London 2012: CBC wins rights to broadcast next two Olympics in Canada
After a two-Games’ absence the public broadcaster has won back the rights to televise the 2014 and 2016 Olympics, after the telecommunications’ giants balked at costs they could no longer stomach.
But the CBC, threatened by the prospect of losing Hockey Night in Canada in two years time and desperate to take back the Olympic rights they held before Bell and Rogers teamed up to wrest them away, managed to get a deal done.
“When you’re a Bell or a Rogers you have … a lot of cost considerations that we don’t necessarily have when we go alone,” said Kirstine Stewart, head of CBC English services. “We’re just in a different position. Our bid is structured completely differently than the private broadcasters’ would be.”
Terms of the CBC’s deal with the International Olympic Committee — which negotiates broadcasting rights with each country — were not disclosed, as per IOC rules.
But according to one source, the deal was worth between $75 million to $80 million — or $5 million to $10 million more than a joint bid made by CBC and Bell earlier this year.
Last September CBC and Bell announced a partnership to bid on the next two Olympics. They made two bids, both rejected by the IOC, reportedly worth $70 million.
Bell and Rogers executives said then they were no longer interested in broadcasting the event.
The rival telecommunications companies — and owners of television properties CTV, TSN and Sportsnet — partnered in 2007 to form the Canadian Olympic Broadcast Media Consortium in order to outbid the CBC for the broadcasting rights to the 2010 Vancouver and 2012 London Games.

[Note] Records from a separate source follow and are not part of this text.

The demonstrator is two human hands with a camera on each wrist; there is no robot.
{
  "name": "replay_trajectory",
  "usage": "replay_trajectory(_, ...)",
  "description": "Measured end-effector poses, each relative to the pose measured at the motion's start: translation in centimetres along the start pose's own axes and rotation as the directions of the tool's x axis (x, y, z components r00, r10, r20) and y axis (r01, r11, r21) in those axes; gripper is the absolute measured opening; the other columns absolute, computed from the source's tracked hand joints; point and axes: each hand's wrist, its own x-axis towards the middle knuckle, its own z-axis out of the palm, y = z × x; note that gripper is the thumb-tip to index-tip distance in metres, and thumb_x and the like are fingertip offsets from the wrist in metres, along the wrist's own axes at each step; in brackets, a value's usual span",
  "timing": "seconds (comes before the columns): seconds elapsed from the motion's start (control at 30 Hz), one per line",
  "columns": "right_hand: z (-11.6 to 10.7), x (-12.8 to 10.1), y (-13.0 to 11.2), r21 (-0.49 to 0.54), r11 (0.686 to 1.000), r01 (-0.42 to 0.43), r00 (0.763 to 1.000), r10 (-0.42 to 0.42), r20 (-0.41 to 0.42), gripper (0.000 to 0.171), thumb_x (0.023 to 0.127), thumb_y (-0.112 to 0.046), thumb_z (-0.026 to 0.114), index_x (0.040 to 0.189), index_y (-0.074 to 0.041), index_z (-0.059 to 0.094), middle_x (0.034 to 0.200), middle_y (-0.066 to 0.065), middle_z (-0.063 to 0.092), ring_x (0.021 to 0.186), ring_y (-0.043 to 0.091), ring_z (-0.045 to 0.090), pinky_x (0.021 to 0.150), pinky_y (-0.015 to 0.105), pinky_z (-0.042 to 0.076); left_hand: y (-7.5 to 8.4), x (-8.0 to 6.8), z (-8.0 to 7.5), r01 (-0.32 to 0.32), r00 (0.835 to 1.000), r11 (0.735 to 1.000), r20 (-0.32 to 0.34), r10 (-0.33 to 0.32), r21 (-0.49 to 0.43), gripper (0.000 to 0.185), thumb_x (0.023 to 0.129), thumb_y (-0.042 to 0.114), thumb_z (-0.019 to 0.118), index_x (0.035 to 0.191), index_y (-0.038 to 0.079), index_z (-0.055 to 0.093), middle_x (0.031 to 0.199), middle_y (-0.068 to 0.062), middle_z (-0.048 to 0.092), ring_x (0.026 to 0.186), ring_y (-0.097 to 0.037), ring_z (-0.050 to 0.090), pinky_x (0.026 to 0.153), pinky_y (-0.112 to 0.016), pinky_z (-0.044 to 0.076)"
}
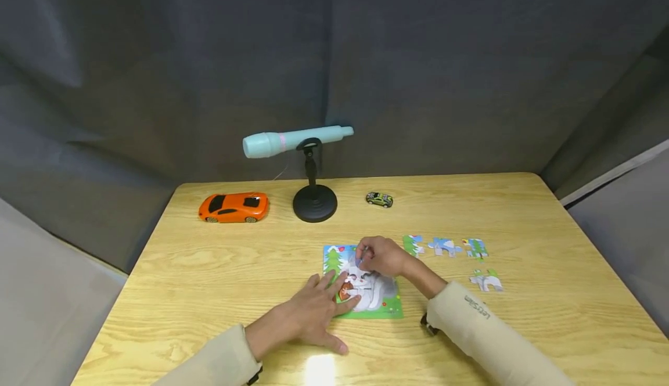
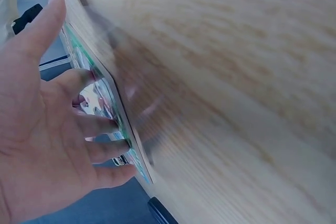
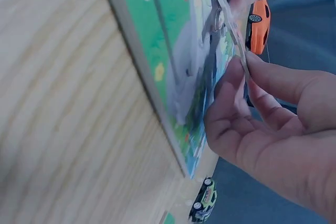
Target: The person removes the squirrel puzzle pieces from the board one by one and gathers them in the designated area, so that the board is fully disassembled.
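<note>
Toward the left of the pale wooden counter [image 1: 219, 270] sits an orange toy car [image 1: 233, 207], well apart from the work, and just to its right a black stand [image 1: 315, 202] carries a pale blue torch-like tube [image 1: 295, 140]. Nearer the front edge, the left hand [image 1: 312, 315] lies flat, its fingers [image 2: 100, 150] straight and spread, pressing on the left part of the puzzle board [image 1: 387, 307] and gripping nothing; its forearm comes in low from the front left. The board lies flat at the middle of the counter, mostly filled with a picture of trees and a grey animal.

Over the board's upper part the right hand [image 1: 380, 256] is curled, wrist raised, thumb and fingers [image 3: 273, 74] pinching a thin puzzle piece [image 3: 231, 17] by its edge, tilted just above the picture. The piece looks light, stiff and flat, probably card; it should bend or crease if squeezed hard, so a light pinch at the rim suits it.

Behind the board stands a small green toy car [image 1: 379, 199]. To the right, four loose puzzle pieces [image 1: 445, 246] lie flat on the counter, three in a row and one nearer, each apart from its neighbours.
</note>
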Motion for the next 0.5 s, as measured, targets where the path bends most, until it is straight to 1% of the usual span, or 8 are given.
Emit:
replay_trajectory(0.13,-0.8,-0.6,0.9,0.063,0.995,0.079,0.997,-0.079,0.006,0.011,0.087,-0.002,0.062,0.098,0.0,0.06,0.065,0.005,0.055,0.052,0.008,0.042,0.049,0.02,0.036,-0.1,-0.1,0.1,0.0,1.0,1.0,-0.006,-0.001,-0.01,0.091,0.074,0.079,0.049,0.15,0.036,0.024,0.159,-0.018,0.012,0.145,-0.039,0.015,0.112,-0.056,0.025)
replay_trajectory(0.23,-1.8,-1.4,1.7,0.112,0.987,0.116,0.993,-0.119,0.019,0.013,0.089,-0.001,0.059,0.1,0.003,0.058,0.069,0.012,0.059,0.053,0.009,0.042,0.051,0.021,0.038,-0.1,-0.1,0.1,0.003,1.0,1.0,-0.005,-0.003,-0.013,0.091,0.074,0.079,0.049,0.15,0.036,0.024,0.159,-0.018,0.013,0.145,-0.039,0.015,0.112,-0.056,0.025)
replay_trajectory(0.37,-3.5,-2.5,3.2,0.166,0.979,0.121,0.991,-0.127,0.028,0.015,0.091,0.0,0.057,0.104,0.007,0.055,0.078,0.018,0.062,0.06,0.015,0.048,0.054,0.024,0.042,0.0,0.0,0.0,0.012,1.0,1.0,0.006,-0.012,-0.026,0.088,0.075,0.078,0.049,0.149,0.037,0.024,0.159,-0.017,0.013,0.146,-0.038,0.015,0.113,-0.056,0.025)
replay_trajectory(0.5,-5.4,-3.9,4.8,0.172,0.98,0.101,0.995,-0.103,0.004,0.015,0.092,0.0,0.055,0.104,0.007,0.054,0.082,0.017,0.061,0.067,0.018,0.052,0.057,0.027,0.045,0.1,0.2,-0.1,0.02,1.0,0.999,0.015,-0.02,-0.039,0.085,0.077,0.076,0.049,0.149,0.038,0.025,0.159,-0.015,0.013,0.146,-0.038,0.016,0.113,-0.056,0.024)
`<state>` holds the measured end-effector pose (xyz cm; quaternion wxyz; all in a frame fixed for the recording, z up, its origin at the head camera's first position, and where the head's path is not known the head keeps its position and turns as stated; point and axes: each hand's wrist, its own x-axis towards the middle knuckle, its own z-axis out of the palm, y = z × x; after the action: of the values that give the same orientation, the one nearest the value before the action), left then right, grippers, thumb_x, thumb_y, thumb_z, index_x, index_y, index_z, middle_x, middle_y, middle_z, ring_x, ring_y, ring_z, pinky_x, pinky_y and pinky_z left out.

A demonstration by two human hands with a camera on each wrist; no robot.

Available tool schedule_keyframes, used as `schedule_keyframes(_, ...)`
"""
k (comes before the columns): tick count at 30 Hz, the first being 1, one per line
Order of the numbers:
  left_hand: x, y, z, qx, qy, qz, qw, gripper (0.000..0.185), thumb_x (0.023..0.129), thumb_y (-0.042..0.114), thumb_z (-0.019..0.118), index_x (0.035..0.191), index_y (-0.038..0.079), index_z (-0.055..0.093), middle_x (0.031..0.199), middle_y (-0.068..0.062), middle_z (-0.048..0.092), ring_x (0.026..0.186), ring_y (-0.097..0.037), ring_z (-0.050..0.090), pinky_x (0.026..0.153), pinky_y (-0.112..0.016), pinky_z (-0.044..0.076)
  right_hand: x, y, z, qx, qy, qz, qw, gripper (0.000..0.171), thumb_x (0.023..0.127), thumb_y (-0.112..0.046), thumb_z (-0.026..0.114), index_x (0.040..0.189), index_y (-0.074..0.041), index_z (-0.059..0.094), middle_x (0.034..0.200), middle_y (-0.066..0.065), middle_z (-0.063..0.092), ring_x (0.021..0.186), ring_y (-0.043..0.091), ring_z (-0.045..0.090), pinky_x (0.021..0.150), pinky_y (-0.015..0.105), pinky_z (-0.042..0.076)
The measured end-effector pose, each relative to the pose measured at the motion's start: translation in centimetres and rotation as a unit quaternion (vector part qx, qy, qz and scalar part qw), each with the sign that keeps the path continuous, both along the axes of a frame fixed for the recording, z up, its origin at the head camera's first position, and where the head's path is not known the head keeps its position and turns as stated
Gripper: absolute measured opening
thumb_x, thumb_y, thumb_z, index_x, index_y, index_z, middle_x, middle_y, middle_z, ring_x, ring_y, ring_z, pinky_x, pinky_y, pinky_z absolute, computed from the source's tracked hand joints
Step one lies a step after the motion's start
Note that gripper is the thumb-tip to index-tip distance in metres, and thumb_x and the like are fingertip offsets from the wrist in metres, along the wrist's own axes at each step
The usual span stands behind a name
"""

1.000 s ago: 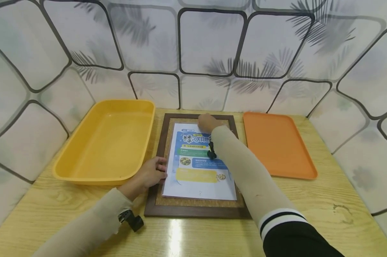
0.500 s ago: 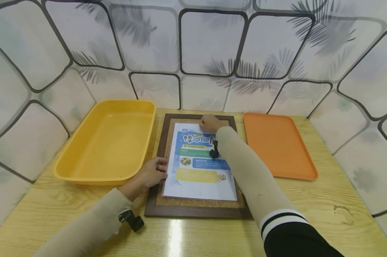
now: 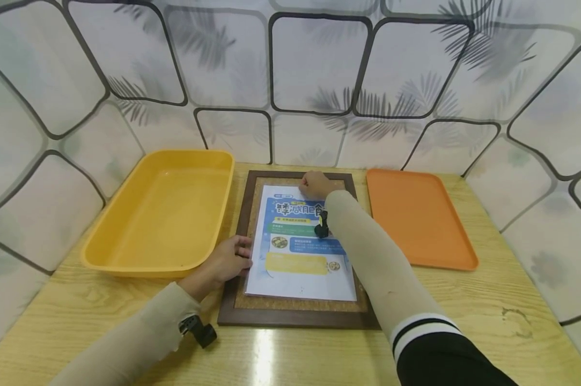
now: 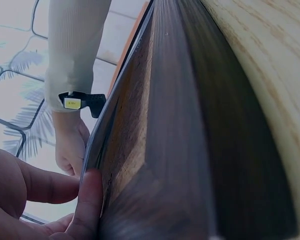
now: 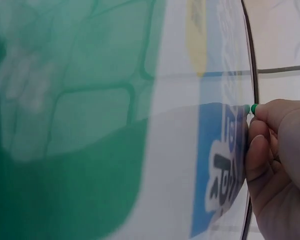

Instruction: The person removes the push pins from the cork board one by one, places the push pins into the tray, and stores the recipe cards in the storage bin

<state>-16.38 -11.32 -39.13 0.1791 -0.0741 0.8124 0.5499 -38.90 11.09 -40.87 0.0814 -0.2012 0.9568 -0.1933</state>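
A glossy printed poster (image 3: 297, 262) lies on a cork board (image 3: 290, 304) with a dark brown frame. At its left edge is my left hand (image 3: 225, 260); the left wrist view shows thumb and a finger (image 4: 91, 195) pinching the sheet's edge just above the cork. Over the top edge of the poster, my right hand (image 3: 317, 185) pinches a small green-headed push pin (image 5: 254, 108) between thumb and index finger. The pin stands at the sheet's surface, its point hidden. My right forearm covers the poster's upper right part.
A deep yellow tray (image 3: 92, 262) stands left of the board, close to my left wrist. To the right lies a flat orange tray (image 3: 416, 217). The wooden table (image 3: 493, 321) ends at a patterned wall covering (image 3: 314, 69) behind and on both sides.
My right wrist has shifted slightly to the right and uncovered a little more of the poster's title. My left hand, the board and both trays have stayed put.
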Motion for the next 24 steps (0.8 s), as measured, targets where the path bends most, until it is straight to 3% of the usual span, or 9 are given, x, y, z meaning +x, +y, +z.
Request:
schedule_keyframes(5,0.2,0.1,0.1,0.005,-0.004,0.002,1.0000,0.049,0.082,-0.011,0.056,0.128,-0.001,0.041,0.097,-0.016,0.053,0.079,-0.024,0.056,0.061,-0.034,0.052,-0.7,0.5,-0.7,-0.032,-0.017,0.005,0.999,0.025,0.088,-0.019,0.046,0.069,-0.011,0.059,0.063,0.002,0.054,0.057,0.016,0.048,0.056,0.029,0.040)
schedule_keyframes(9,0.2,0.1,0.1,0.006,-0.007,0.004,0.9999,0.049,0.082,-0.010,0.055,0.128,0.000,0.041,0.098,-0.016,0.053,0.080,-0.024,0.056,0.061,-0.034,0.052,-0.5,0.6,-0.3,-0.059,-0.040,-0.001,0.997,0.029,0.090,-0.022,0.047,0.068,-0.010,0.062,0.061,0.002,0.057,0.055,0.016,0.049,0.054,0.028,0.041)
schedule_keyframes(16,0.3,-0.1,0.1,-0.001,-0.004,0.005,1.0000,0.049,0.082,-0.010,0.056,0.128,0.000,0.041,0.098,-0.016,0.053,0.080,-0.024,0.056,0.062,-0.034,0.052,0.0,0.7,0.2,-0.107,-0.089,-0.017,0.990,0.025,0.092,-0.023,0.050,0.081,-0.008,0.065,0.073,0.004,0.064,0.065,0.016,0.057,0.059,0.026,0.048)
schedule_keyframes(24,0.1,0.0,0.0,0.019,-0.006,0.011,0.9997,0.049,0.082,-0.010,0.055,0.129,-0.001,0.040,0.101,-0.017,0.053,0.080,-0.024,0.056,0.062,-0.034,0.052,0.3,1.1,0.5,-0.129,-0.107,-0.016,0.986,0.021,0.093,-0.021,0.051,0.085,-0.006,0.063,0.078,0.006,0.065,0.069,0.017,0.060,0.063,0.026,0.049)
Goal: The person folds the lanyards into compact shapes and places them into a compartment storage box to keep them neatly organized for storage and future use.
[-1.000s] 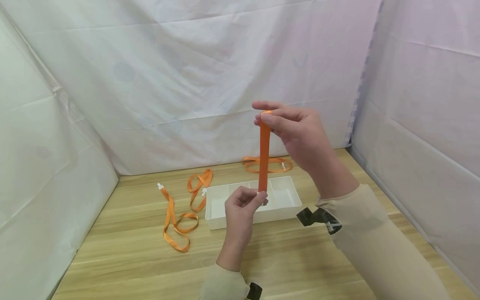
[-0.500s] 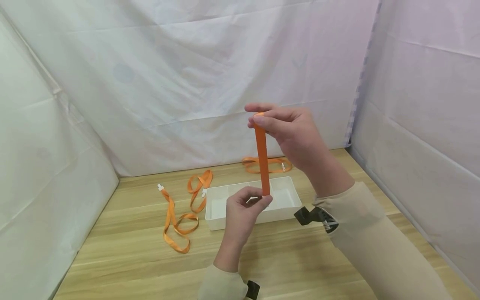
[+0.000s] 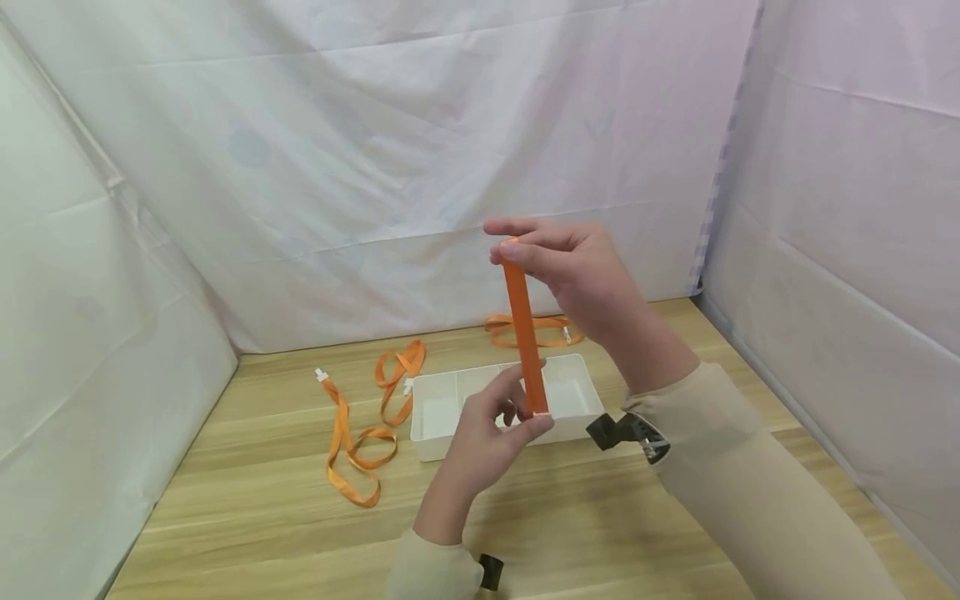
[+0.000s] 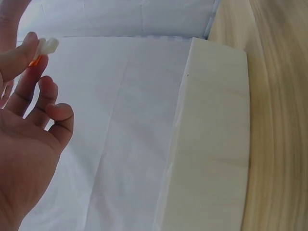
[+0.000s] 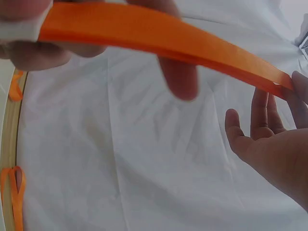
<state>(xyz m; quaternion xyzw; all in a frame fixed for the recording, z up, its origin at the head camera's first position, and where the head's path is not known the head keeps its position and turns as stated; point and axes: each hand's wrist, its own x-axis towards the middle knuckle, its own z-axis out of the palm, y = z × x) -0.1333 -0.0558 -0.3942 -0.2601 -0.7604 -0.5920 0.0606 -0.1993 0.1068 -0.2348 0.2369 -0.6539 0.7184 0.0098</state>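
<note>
Nearest the camera, the left hand [image 3: 491, 433] pinches the lower end of an orange strap [image 3: 523, 329] between thumb and forefinger, its other fingers loosely spread; the left wrist view shows a small white clip [image 4: 48, 45] at those fingertips. From there the strap runs upward, almost upright and leaning slightly left, its long axis stretched taut to the right hand [image 3: 573, 279], which pinches the folded top end above and slightly beyond. The strap is flat, smooth woven ribbon, doubled along its length. Behind the hands a shallow white plastic tray [image 3: 431, 446] with dividers sits on the pale wood-grain bench [image 3: 247, 500]. Left of the tray lie two loose orange straps [image 3: 352, 442], curled; another [image 3: 558, 327] rests beyond, near the creased white cloth backdrop [image 3: 337, 150].
</note>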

But after losing an estimated $20 million to $80 million on the Vancouver Games alone, neither company was willing to make a bid that satisfied the IOC, especially without any guarantee that NHL players would be participating.
That thorny issue, which could dramatically alter potential revenues at the 2014 Games, is part of the ongoing discussions in the NHL’s collective bargaining.
Stewart said the CBC believes Canadians will watch Olympic hockey whether or not NHL players are involved.
“We’re not predicting either way,” she said. “That’s (the NHL and the IIHF’s) call in the end. We do know that games like the world juniors and other hockey events like that have huge viewership and following. People love hockey in Canada, so I think regardless we’re going to have a good time with hockey at Sochi.”
The reported dollar figure of the rejected Bell-CBC joint bid — $70 million — represents less than half of the more than $150 million the Bell-Rogers consortium is believed to have paid the IOC for the rights to the Vancouver and London Olympics.
So it appears as if Rogers and Bell bowed out of the latest bidding because they could not find a way to make broadcasting the Games a profitable endeavour.
But one sports marketing expert thinks it’s possible the CBC was able to lowball the IOC once Rogers and Bell pulled out.
“I believe the IOC did overplay its hand because they have gone from Olympics to Olympics getting more and more money,” said Ian Lee, a professor at Carleton University in Ottawa.
Lee, who has made a study of Olympic business practices, says networks around the world are now calculating bids based on the knowledge that they can no longer control the flow of programming from the Games — that their advertising revenues suffer from Internet and social networking leakage.
But the IOC, which had gotten rich off of the ever more profitable media bidding wars, has yet to catch up to this reality.
“The IOC’s mindset is in the Olympics of 2008 and (Bell’s) mindset is pricing the Olympics for 2014, 2016,” he said.
With the potential of there being no Canadian bidder, the CBC may have got a discount, Lee said. “There is only one thing worse than getting a lowball bid and that’s getting no bid at all.”
Stewart refused to discuss financial details, so it’s unclear whether the CBC made a higher or lower bid than their joint offer with Bell.
She said the CBC is inherently different than a group of private corporations, namely in their profit motive. She is not expecting the CBC to make money off the Olympics, but she’s confident they will break even, as they did in their previous 10-year deal with the IOC prior to the 2010 Games.
The announcement also comes while the CBC has slashed programming and operational costs as a result of federal budget cuts.
But Stewart said their Olympic bid is unrelated to ongoing cuts.
“This isn’t robbing Peter to pay Paul,” she said, adding that producing the Games is projected to be “cost neutral.”
The announcement of the successful Olympic bid also raises questions about how it might impact the CBC’s contract with the NHL, which is set to expire in 2014. TSN and Sportsnet — respectively owned by Bell and Rogers — are expected to battle hard for the CBC’s exclusive rights to broadcast NHL games involving Canadian teams.
So by conceding the Olympics, they may be granting the CBC a battle, while fortifying themselves for the war.
But David Soberman, a marketing professor at the Rotman School of Management, thinks the CBC’s successful solo bid is actually an indication that the public broadcaster is holding up well against the competition.
“People may be thinking that the CBC is on the way out, but they’re sending a message now, they’re saying: We’re here, don’t forget about us.”